Just a note: my husband and I both went on some much less eventful hikes after this and while my nature-free resolution has dissolved, I don't think my husband's going to don a pack and hike the AT with me any time soon. Which is really quite ridiculous, because can it really get any worse that a five foot rattlesnake?? It's amazing how scary something with a brain the size of a walnut can be.
Since nobody else seems to think that knowing how to avoid or address a rattlesnake bite is particularly important knowledge, here's some info from Wikipedia on how to stay safe:
Rattlesnakes tend to avoid wide open spaces where they cannot hide from predators, and will generally avoid humans if they are aware of their approach. Rattlesnakes rarely bite unless they feel threatened or provoked. A large majority of victims (~ 72%) are males, often young and intoxicated. Approximately half of bites occur in cases where the victim saw the snake, yet made no effort to move away.
Hikers and campers should avoid contact with rattlesnakes by remaining observant and not approaching the animals. Hikers are advised to be particularly careful when negotiating fallen logs or boulders and when near rocky outcroppings and ledges where rattlesnakes may be hiding or sunning themselves - however, snakes will occasionally sun themselves in the middle of an open trail, so such areas are not the only places where they are encountered. When encountering a rattlesnake on a trail, hikers are advised to keep their distance and allow the snake room to retreat.
Caution is advised even when snakes are believed to be dead; rattlesnake heads can see, flick the tongue, and inflict venomous bites for up to an hour after being severed from the body...

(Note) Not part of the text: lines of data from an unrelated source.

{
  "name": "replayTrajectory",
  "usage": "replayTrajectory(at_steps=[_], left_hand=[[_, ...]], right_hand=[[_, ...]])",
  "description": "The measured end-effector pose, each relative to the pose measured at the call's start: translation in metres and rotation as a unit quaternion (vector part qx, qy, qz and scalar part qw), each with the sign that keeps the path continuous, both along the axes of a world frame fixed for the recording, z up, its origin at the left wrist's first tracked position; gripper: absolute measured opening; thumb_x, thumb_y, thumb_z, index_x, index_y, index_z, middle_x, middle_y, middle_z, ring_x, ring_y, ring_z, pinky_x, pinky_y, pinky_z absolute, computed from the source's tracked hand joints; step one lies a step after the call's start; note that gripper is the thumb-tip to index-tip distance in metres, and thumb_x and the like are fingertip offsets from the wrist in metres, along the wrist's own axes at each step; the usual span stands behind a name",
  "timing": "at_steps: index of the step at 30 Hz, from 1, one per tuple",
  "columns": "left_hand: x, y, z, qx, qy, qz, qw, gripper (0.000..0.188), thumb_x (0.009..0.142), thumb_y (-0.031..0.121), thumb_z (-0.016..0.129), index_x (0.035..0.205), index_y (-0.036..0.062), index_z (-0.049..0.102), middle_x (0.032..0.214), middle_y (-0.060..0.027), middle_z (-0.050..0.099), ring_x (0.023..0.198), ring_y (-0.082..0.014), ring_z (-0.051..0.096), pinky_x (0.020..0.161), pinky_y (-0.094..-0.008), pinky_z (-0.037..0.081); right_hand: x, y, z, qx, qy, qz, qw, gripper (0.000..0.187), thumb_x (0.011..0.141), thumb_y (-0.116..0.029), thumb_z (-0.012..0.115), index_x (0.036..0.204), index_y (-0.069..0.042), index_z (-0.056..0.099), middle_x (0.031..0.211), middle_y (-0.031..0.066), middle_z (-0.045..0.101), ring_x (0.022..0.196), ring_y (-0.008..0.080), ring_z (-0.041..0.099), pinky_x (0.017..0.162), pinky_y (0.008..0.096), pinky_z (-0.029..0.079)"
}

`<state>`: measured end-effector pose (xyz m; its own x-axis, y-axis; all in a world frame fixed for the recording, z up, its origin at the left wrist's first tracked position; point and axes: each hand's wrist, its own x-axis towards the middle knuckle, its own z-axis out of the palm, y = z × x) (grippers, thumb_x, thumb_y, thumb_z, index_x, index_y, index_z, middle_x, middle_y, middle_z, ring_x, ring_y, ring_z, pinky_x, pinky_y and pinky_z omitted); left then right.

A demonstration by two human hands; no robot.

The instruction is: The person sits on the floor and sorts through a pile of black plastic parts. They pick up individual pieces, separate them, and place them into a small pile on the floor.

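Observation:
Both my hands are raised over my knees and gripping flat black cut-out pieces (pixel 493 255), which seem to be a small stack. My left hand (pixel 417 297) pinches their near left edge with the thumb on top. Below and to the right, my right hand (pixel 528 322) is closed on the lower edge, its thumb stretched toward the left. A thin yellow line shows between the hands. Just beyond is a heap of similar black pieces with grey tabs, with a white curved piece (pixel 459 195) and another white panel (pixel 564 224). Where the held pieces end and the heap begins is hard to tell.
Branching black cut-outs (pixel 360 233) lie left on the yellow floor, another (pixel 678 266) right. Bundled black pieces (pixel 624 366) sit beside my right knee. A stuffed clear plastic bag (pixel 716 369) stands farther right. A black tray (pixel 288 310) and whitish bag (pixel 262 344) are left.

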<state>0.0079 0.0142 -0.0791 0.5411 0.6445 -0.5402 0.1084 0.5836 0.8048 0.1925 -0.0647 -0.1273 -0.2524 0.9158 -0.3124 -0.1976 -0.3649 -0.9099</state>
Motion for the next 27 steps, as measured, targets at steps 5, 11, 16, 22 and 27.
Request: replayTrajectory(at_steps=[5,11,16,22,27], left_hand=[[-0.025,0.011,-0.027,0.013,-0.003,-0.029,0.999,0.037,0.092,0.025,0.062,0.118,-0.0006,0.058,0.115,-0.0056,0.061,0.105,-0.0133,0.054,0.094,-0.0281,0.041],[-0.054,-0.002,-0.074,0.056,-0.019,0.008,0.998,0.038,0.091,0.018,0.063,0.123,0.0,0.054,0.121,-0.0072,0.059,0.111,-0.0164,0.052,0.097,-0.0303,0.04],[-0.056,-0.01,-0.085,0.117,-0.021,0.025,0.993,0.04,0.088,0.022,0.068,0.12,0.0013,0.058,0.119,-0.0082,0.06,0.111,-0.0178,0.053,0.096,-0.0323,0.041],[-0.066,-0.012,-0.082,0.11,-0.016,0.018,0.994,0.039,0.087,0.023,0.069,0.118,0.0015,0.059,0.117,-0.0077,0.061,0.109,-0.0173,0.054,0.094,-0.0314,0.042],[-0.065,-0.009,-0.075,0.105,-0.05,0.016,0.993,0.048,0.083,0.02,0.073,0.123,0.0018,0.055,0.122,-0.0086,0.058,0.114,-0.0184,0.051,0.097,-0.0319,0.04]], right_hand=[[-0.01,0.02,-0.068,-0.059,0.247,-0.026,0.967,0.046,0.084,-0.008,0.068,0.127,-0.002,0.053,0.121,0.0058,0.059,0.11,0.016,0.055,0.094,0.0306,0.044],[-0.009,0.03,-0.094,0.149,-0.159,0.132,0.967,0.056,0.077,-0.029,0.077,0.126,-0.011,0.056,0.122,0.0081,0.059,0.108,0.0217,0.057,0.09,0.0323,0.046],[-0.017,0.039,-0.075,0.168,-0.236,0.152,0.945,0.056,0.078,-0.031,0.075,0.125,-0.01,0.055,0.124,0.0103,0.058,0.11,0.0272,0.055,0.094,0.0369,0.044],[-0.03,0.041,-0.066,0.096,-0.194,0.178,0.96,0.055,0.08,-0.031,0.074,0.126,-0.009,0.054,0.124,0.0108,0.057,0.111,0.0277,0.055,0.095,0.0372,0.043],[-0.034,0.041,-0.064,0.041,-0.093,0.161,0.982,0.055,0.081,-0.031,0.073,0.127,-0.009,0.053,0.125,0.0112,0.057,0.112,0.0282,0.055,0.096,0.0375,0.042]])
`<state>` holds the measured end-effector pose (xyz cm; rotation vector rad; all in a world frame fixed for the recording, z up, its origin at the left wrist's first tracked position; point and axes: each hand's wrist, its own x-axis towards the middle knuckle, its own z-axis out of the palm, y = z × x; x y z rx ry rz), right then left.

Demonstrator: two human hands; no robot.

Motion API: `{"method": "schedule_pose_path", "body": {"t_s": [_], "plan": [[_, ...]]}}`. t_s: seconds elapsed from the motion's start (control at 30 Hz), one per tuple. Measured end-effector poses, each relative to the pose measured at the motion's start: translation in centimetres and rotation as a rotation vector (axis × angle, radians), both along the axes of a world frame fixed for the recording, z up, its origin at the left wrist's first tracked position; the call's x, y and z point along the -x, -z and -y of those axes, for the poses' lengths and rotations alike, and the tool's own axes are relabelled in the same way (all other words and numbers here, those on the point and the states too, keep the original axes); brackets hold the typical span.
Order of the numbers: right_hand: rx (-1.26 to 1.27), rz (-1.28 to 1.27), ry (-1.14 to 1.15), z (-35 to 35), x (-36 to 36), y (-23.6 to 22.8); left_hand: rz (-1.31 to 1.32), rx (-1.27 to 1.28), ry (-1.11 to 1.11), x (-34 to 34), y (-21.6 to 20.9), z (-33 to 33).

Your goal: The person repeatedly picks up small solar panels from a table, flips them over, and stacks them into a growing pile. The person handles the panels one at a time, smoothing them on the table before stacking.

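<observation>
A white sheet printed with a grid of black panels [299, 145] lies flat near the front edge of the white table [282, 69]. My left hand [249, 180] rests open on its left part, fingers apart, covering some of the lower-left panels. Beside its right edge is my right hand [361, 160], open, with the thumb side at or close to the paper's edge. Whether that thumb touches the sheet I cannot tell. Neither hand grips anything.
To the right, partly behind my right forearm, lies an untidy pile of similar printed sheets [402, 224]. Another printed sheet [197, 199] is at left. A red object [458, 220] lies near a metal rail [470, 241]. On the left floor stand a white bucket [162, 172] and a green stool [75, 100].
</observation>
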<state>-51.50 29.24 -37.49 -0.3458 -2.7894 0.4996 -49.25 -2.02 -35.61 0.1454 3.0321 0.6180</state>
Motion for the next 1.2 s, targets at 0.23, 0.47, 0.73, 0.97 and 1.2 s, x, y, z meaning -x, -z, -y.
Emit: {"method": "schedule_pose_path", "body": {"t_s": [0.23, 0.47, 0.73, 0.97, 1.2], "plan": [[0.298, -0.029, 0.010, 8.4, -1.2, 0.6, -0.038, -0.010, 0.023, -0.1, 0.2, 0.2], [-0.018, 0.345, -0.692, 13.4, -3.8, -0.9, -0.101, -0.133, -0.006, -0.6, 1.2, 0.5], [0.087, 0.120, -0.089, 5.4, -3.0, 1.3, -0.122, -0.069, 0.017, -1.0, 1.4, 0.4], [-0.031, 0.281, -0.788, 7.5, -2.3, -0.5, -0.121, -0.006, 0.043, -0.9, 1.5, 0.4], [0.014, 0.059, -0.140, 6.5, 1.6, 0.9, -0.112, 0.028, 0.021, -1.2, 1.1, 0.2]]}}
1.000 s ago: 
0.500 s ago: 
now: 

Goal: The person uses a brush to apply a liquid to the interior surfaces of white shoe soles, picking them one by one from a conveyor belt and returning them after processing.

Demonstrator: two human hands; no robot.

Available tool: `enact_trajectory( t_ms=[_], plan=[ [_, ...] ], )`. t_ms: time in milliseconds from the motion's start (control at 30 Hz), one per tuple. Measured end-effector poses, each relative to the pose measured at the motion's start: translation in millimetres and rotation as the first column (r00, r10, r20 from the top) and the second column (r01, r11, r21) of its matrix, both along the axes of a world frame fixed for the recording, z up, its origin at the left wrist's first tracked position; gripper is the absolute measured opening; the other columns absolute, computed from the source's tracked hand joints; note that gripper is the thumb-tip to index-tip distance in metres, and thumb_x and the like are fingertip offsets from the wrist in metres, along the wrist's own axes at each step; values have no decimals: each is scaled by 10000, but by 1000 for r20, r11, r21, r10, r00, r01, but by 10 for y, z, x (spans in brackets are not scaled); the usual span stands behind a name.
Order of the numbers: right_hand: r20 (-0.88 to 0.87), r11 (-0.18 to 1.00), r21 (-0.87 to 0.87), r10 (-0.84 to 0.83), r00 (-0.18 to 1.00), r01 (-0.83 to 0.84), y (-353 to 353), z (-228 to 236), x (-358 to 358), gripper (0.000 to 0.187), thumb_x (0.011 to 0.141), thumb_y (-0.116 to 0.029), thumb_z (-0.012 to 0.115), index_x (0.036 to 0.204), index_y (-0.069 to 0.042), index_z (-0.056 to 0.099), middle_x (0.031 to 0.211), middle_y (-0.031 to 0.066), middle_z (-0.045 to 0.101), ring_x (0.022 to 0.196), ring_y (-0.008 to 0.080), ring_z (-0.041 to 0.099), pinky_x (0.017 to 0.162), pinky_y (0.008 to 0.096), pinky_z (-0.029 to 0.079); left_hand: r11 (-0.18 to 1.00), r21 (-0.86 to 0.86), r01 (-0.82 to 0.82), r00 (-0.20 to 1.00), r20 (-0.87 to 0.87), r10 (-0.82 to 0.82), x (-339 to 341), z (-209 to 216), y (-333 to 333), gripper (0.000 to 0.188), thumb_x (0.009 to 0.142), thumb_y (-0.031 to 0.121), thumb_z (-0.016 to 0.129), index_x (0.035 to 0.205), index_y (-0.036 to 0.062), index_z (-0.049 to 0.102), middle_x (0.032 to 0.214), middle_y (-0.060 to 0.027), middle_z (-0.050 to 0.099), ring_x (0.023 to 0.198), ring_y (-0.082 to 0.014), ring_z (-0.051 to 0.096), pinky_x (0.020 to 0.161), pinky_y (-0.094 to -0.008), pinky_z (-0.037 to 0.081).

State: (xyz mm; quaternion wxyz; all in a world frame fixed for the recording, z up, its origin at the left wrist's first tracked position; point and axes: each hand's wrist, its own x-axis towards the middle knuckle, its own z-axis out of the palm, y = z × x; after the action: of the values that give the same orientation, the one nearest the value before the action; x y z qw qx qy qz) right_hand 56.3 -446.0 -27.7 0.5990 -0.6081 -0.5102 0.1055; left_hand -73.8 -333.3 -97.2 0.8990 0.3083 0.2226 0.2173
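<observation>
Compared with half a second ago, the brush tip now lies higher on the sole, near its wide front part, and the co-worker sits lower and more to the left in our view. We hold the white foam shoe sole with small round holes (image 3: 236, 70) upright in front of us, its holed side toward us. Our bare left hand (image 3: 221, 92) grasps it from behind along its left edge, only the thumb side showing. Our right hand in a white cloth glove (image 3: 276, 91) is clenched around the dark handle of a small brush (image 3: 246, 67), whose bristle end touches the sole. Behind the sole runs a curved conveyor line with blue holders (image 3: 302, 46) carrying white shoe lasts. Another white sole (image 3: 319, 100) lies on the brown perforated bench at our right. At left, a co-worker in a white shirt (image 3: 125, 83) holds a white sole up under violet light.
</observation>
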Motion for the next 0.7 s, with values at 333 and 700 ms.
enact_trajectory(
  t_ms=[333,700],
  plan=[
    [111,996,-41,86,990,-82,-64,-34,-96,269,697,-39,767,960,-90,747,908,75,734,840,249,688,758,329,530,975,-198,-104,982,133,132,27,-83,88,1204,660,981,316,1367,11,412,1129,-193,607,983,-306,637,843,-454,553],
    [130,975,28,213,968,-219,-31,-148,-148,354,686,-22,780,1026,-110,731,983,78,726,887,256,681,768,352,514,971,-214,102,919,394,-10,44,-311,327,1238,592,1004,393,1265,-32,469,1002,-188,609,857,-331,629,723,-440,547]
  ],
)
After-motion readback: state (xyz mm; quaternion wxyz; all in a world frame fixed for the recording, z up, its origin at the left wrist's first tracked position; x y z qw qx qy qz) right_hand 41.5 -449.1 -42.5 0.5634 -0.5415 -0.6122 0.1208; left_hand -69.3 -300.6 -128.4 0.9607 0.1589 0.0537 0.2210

Data on the effectiveness of first aid techniques for rattlesnake bites is limited. However, general recommendations for first aid in the field are as follows:
- Remain calm, and retreat from the snake at least 10–15 feet. Arrange to have the victim transported to a medical facility as soon as possible.
- Remove restrictive clothing items (rings, bracelets, watches, buttoned shirts, etc.) from the victim.
- Splint or otherwise immobilize any bitten limbs, and keep them below heart level. If (and only if) the victim is more than 1–2 hours away from a medical facility, it is recommended to place a lightly constricting band (that admits one finger beneath it) above the bitten area to prevent the systemic spread of the venom.
- Keep victims calm; put them at rest; keep them warm and give them comfort and reassurance (which will lower their heart rate, slowing the spread of the venom). However, keeping a victim's heart rate down should never interfere with getting him or her to a medical facility.
In no case should tourniquets be used, nor should any incisions or suction be applied to the wound.